[Start of Attachment]
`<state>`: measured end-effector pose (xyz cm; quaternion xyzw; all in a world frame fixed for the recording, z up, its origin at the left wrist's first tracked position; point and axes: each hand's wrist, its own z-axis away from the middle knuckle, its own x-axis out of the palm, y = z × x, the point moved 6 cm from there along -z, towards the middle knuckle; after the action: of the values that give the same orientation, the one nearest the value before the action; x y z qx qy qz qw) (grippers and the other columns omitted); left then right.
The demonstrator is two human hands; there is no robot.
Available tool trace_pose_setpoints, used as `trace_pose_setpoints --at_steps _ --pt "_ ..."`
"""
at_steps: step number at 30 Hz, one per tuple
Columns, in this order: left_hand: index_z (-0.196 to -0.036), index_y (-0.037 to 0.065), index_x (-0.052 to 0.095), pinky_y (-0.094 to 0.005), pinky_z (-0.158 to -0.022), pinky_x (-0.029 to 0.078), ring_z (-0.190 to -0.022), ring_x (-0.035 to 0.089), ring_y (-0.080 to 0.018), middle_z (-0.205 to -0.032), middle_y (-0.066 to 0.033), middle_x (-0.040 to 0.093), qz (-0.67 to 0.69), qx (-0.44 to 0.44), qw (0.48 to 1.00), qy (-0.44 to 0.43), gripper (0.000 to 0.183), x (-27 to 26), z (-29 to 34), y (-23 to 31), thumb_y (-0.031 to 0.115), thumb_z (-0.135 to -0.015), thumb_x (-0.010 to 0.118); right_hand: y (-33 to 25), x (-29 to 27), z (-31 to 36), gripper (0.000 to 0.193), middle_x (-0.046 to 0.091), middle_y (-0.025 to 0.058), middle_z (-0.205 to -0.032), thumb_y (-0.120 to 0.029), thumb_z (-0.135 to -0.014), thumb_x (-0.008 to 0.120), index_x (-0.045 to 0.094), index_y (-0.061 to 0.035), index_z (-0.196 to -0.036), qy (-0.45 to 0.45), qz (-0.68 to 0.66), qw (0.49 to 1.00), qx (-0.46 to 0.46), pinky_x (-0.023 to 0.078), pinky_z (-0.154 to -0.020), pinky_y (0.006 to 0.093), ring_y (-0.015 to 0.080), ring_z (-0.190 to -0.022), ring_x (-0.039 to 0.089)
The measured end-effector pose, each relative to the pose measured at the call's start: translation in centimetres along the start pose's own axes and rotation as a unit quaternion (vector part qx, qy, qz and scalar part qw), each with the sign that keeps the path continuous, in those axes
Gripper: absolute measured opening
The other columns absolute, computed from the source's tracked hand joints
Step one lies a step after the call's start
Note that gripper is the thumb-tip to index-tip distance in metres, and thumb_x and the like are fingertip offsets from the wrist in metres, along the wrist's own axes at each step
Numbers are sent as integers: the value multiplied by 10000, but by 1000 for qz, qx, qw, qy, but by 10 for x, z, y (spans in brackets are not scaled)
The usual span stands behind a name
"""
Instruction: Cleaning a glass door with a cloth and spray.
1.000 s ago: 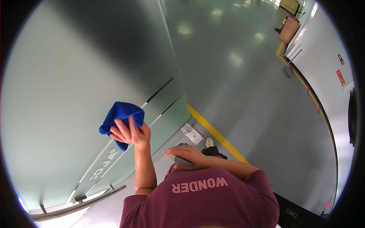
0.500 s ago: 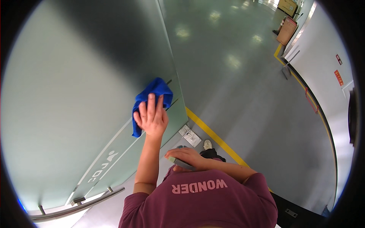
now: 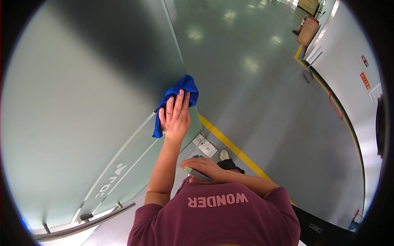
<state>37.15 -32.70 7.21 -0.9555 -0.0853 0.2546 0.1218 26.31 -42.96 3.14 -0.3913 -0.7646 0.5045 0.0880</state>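
Against a frosted glass panel (image 3: 82,102), my left hand (image 3: 176,117) presses a blue cloth (image 3: 188,87) with its fingers stretched along it. The cloth is bunched, and its far end reaches the panel's right-hand edge. Part of it hangs down to the left of my fingers. In front of my chest, my right hand (image 3: 205,169) is closed around a slim grey object with a pale green end (image 3: 197,175). My fingers and palm hide part of that object, so its kind cannot be made out.
A curved metal handle bar (image 3: 94,221) runs along the panel's lower left. Beyond the panel edge, a yellow line (image 3: 234,145) crosses the grey floor (image 3: 254,106). A whitish plate (image 3: 205,146) lies near my shoe (image 3: 224,155). Cardboard boxes (image 3: 308,30) stand by the right wall.
My left hand and the blue cloth have slid right and slightly farther up the glass, to the panel's edge. The right hand stays at my chest, still around the grey object.
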Motion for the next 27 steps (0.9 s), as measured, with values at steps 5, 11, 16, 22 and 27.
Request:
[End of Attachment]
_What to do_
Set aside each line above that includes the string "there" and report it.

_Result of the exercise_
`<state>`: measured end-effector pose (xyz cm; quaternion xyzw; all in a world frame fixed for the recording, z up, its origin at the left wrist's first tracked position; point and axes: each hand's wrist, its own z-axis away from the middle knuckle, its own x-axis out of the palm, y = z × x, the point moved 6 cm from there along -z, towards the middle knuckle; after the action: of the values that give the same orientation, the one nearest the value before the action; x y z qx qy qz qw) (grippers and the other columns omitted); left then right.
The demonstrator is two human hands; there is no robot.

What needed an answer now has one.